The Eight Grand Ministries, also called Badabu (, pinyin: bā dà bù), refer to the former buildings of the State Council and its ministries of the Manchukuo government. They still exist almost intact on and around Xinmin Avenue of Changchun, Jilin Province, China, are used by Jilin University's Medical School and others, and have recently become one of the highlights of Changchun's sightseeing, because of their impressive, combined Chinese, Japanese and Manchurian architecture.

Overview

The Eight Ministries originally referred to the eight ministerial-level administrative agencies under the State Council () of Manchukuo. They were the following ministries:
 Ministry of Public Safety
 Ministry of Justice
 Ministry of Economy
 Ministry of Communications
 Ministry of Agriculture
 Ministry of Culture and Education
 Ministry of Foreign Affairs 
 Ministry of Civil Affairs. 

According to the "Great New Hsinking City Plan", the Manchukuo government arranged most of the office buildings of its ruling institutions on Shuntian Avenue in Hsinking City (now Xinmin Avenue in Chaoyang District, Changchun City, Jilin Province, China) and its surrounding area. The office buildings were located on both sides of the avenue of 1,500 meters long and 60 meters wide (with a garden strip in the center). The northern end of this area was the construction site of the new Imperial Palace of Manchuria (the future Puyi's palace), and on both sides of the avenue to the south were the office buildings of the State Council of Manchuria and various government ministries. At the southern end, there was a office building of other general government agencies, next to Anmin Square (now Xinmin Square). 

This large-scale office building complex was constructed in the 1930s. All buildings had the oriental characteristics, with the traditional Chinese and Japanese style roofs, and were called the "Manchurian buildings". They were all on spacious sites, in an elegant and quiet environment, in magnificent shapes, and each with its own unique characteristics. They were surrounded by large green trees and constituted a representative block of the Garden City style of the "National Capital Construction" Plan of Manchuria. This long strip of scenic area was commonly called the "Eight Grand Ministries" () by the locals, and is now listed as a National Key Scenic Area.
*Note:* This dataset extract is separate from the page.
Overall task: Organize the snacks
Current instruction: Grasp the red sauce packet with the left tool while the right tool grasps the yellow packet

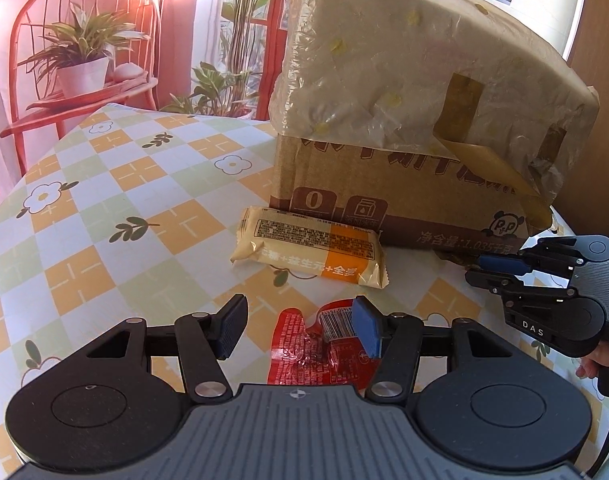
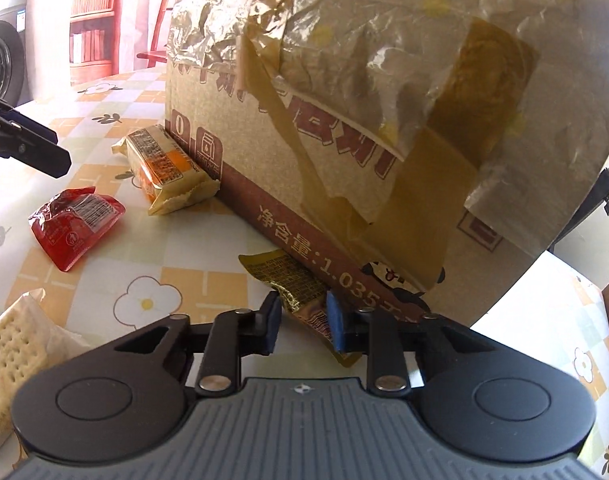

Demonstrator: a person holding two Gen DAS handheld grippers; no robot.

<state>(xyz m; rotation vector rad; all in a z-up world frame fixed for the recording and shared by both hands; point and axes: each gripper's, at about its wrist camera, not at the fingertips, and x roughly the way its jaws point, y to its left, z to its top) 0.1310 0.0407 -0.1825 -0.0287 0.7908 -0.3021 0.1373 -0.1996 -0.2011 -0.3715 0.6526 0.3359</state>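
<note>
You're working over a table (image 1: pixel 104 208) covered in a checked cloth of orange, green and white squares with flowers. A taped cardboard box (image 1: pixel 404 184) stands on it at upper right of the left view. Against the box's lower left lies a cream-and-orange snack bar (image 1: pixel 308 246); below it a red packet (image 1: pixel 304 356). Low left in the right view sits a cracker pack (image 2: pixel 12 356)

The cardboard box (image 2: pixel 264 152) reads "净含量:1.035" and a boxed "0"; the right tool (image 1: pixel 482 268) body reads "DAS".
</note>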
The new palace began construction at the northern end of the central axis in September 1938. After the outbreak of the Pacific War, its construction was suspended due to the financial constraints. By 1945, only the basement part of the main palace had been completed. In 1953, on this base was built a palace-like building of 30,000 square meters, which was used as Jilin University's Geology School (now the Changchun Geological Museum on Jilin University's Chaoyang Campus). The front of the future palace was originally planned as Shuntian Square, covering an area of 180,000 square meters, which was transformed into the green, grassy Cultural Square in 1996.

The historical buildings of the "Eight Ministries" and their neighborhood are basically intact. In June 2012, Xinmin Avenue was selected as a Historically and Culturally Famous Street of China. In March 2013, the former buildings of the State Council, the Ministry of Military, the Ministry of Justice, the Ministry of Economy, the Ministry of Communications, the Ministry of Foreign Affairs, the Ministry of Civil Affairrs and Judiciary Building (Supreme Court, Hsinking District Court and Prosecutor's Office) were collectively designated as a Major Historical and Cultural Site Protected at the National Level.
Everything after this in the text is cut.